Economist special report on wireless mobility
Up to Multi-media Messaging
The most recent issue of the Economist has a special report (a series of articles) on the social impacts of wireless technology, which has undergone multipe rapid changes in recent years, especially in new services like mobile internet, email, text messaging, etc.
Check out the series at: http://www.economist.com/specialreports/displaystory.cfm?story_id=10950394. The individual articles accessible in the navigation box on the right side of the page.

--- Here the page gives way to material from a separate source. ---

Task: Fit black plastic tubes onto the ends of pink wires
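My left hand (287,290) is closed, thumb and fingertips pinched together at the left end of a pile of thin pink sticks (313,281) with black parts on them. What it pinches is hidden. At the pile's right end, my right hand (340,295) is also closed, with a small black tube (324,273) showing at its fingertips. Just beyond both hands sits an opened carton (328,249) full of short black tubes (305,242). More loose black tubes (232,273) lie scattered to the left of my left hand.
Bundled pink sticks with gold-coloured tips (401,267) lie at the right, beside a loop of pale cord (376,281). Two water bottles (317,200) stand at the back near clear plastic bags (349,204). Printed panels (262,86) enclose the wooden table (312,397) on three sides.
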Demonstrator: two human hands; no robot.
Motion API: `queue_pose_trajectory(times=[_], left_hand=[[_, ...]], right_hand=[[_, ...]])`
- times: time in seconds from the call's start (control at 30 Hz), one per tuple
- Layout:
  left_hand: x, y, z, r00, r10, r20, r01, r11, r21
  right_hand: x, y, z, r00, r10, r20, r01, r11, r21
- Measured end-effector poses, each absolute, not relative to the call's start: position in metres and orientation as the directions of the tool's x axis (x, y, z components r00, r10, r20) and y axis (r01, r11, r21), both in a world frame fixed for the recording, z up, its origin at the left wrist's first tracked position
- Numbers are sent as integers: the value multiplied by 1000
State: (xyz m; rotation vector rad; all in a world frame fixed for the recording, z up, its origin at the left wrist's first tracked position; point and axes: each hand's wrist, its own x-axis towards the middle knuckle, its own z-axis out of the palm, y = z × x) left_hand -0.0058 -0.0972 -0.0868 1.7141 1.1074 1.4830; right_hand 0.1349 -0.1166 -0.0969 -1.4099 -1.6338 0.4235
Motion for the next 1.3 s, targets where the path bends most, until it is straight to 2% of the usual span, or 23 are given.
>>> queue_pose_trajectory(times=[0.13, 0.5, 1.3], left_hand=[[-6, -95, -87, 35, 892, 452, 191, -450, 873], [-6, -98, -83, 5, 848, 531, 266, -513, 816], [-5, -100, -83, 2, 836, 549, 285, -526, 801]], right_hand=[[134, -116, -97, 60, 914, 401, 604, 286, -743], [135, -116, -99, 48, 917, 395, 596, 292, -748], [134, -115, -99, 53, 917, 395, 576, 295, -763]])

The lead article in the series notes: "Cumulatively, all of these changes amount to a historic merger, at long last, of two technologies that have already proved revolutionary in their own right. The mobile phone has changed the world by becoming ubiquitous in rich and poor countries alike. The internet has mostly touched rich countries, and rich people in poor countries, but has already changed the way people shop, bank, listen to music, read news and socialise. Now the mobile phone is on course to replace the PC as the primary device for getting online. According to the International Telecommunication Union, 3.3 billion people, more than half the world's population, now subscribe to a mobile-phone service (see chart 1), so the internet at last looks set to change the whole world."
The whole world? These rapid recent changes in mobile technology no doubt impact the lives, work and play of people with disabilities. But, how much and in which specific ways have mobile wireless technologies been felt by people with various disabilities?